18 Mart’ta ise İnsan Hakları İzleme Örgütü, uzun süredir üstünde çalıştığı bir raporu, benim de Zoom’dan izlediğim basın konferansı ile açıkladı. Rapor, bakanlar kararnamesinin ne kadar isabetli olduğunun altını bir kez daha çiziyordu. Diğer yandan örgüt, son yasal düzenlemenin okullarda doğru uygulanıp uygulanmadığının izlenmesi çağrısı da yapıyordu.
‘BASKI UYGULANIYOR’
“I wanted to run away-Kaçmak istedim” adlı rapor, 2014-2021 yılları arasında kız öğrenciler, velileri veya vasileri, kadın memurlar, eğitimciler, hükümet yetkilileri ve kadın hakları aktivistleri ile görüşmeler yapılarak hazırlanmış. Raporda, Hıristiyan ve diğer gayrimüslim öğrenci ve öğretmenlerin genellikle uzun etek ve uzun kollu gömlekle kombine edilen cilbabı giymeye zorlandıkları belirtiliyor. Bir akademisyen yaşadıklarını şöyle anlatmış: “Amirim sık sık sadece boynuma kadar olan başörtümü eleştiriyordu, kot pantolon ve tişört giymememi, göğsümü kapatan uzun elbiseler ve uzun başörtüsü giymemi önerirdi. Başörtüsü takmayan bir hocamız bütün kampusun diline düşmüştü, sonunda istifa etti... Başörtüsüyle bir sorunum yok ama bu baskıdan hoşlanmıyorum.”

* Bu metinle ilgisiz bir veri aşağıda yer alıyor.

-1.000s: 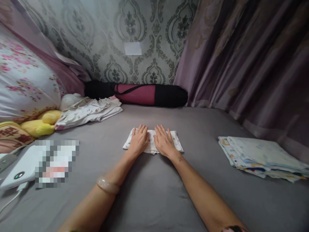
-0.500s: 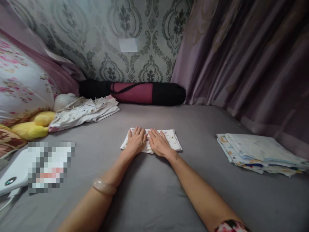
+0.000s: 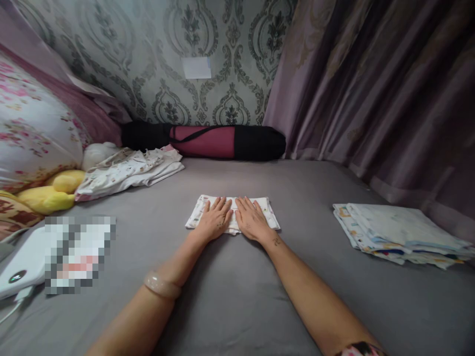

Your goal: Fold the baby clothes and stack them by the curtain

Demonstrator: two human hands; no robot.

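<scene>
A small folded white cloth [image 3: 272, 217] with a coloured print lies flat on the grey bed sheet [image 3: 230, 287]; it could be a garment, but its kind is hard to make out. My left hand [image 3: 216, 217] rests palm down on its left half, fingers stretched out. Beside it, my right hand [image 3: 252, 219] presses flat on the right half, fingers also extended. The two hands are close together with a narrow gap between them, and they cover much of the cloth's middle.
On the right sits a stack of folded printed cloths [image 3: 401, 230]. Unfolded white clothes [image 3: 133, 170] lie at the back left, near a yellow plush toy [image 3: 52, 193]. A white power bank [image 3: 25, 262] with a cable is at left. Against the wall rests a long black-and-maroon bag [image 3: 204, 142].
Both hands have slid slightly to the right across the folded cloth, staying flat on it. The cloth itself keeps its place.
</scene>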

18 yaşındaki bir genç kız ise “anaokuluna gittiği andan itibaren başörtüsü takmak zorunda kaldığını, öğretmenlerin bunu küçükken vücutlarını örtmek konusunda eğitmek için yaptıklarını söylediklerini, sık sık kontrol altında tutulmanın korkunçluğunu hiç unutamadığını” söylemiş.
Bazı öğrenciler vücutlarına oturan gömleklerinin kesildiğini, bazıları başlarını örtmezlerse saçlarının kazınacağı tehdidi aldıklarını, bir akademisyen ise yazılı bir kural olmadığı halde kampustaki tüm kadın ziyaretçilerin İslami giyinmelerini hatırlatan büyük bir panonun olmasının yarattığı mahalle baskısından duyduğu rahatsızlığı dile getirmiş.
İnsan Hakları İzleme Örgütü’nün araştırmasına göre, pek çok kadın ve kız çocuğu başörtüsü takmaya zorlanmaktan ya da resmi ve toplumsal baskılara direnmekten dolayı ciddi stres yaşadıklarını bildirmiş. Kendini farklı şekillerde gösteren bu stresin bir çeşidi Sağlık Bakanlığı’nda bir psikiyatrist tarafından gözlemlenen dismorfofobi. Beden dismorfik bozukluğu olarak adlandırılan takıntı hastalığında, bireyler temelde fiziksel bir kusur olsun olmasın dış görünümü ile zihinsel olarak aşırı derecede uğraşır.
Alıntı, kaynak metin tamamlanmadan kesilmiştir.